Recent concerns have been raised by regulators regarding potential risks posed to traditional financial services (TradFi) by decentralized finance (DeFi). Such apprehensions have been amplified by events like the collapse of algorithmic stablecoin terraUST and the failure of FTX crypto exchange in 2022. Though the spillover effects on established financial institutions were limited, they have intensified the worries surrounding DeFi.
Regulators have been concerned about the potential risks decentralized finance (DeFi) poses to traditional financial services (TradFi) for years. These concerns were amplified by events like the collapse of algorithmic stablecoin terraUST and the failure of FTX crypto exchange in 2022. However, recent failures of established financial institutions like Silicon Valley Bank and Signature Bank have shown that distress in traditional finance can also impact DeFi.
This was evident when Circle’s USD coin lost its peg to the dollar on March 10, following U.S. banking authorities’ takeover of Silicon Valley Bank. Other stablecoins, including BUSD and DAI, also lost their pegs, while USDT benefited from the turmoil. Cristiano Ventricelli, the Associate Vice President of DeFi and Digital Assets at Moody’s Investors Service, warns of the potential risks for the DeFi sector.

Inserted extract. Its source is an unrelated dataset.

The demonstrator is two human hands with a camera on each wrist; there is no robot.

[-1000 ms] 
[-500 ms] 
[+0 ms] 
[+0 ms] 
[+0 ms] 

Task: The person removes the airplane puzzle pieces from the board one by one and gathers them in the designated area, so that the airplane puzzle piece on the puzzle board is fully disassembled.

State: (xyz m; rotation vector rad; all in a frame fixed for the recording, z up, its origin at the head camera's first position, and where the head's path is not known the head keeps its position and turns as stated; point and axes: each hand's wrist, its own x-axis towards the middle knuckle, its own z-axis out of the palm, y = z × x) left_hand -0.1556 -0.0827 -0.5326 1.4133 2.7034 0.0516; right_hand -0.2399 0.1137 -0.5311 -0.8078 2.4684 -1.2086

According to Moody’s, the depegging incident was brief, and after the announcement that uninsured depositors at Silicon Valley Bank would be fully covered, the USD Coin (USDC) price started to rise towards $1. As of April 2, 2023, USDC, DAI, and BUSD have remained pegged to $1. However, Moody’s has warned that the depegging events have revealed the risks associated with stablecoin issuers relying on a small set of off-chain financial institutions, limiting their stability. In fact, the heightened awareness of these risks could exacerbate the situation for stablecoin issuers.
The potential risks posed by decentralized finance (DeFi) to traditional financial services have been a concern for regulators, especially following events like the collapse of algorithmic stablecoin terraUST and the failure of FTX crypto exchange in 2022. However, the recent failures of Silicon Valley Bank and Signature Bank have shown that distress from established financial institutions can also spread to the DeFi sector.
Circle’s USD coin (USDC) lost its peg to the dollar on March 10, 2023, following the announcement that Circle had up to $3.3 billion in exposure to Silicon Valley Bank, which had suffered a deposit run. Other stablecoins, including BUSD issued by Paxos and crypto-backed stablecoin DAI issued by MakerDAO, also lost their pegs. Only USDT saw a temporary rise above $1 as investors shifted out of depegged stablecoins.
The depeg event was short-lived, and the USDC, DAI, and BUSD stablecoins remained at their $1 peg as of April 2, 2023, after uninsured depositors at Silicon Valley Bank were fully covered by U.S. banking authorities. However, Moody’s warns that the risks of stablecoin issuers’ reliance on a small set of off-chain financial institutions have been laid bare, which could limit their stability. Broader awareness of these risks could also worsen the situation for stablecoin issuers.
Circle managed to onboard new banking partners after the USDC depeg, but traditional financial institutions may reconsider working with stablecoin operators, making it more challenging for fiat-backed stablecoins to maintain stable exchange rates.
In response, regulators may increase their scrutiny of stablecoins, as seen after the Terra/LUNA collapse, which raised concerns about stablecoin reserves. Additionally, the depeg of USDC and other stablecoins highlights governance risks related to the custody of reserve assets. The EU cryptoasset regulation (MiCA) touches on this, but European banking authorities will determine precise regulatory standards.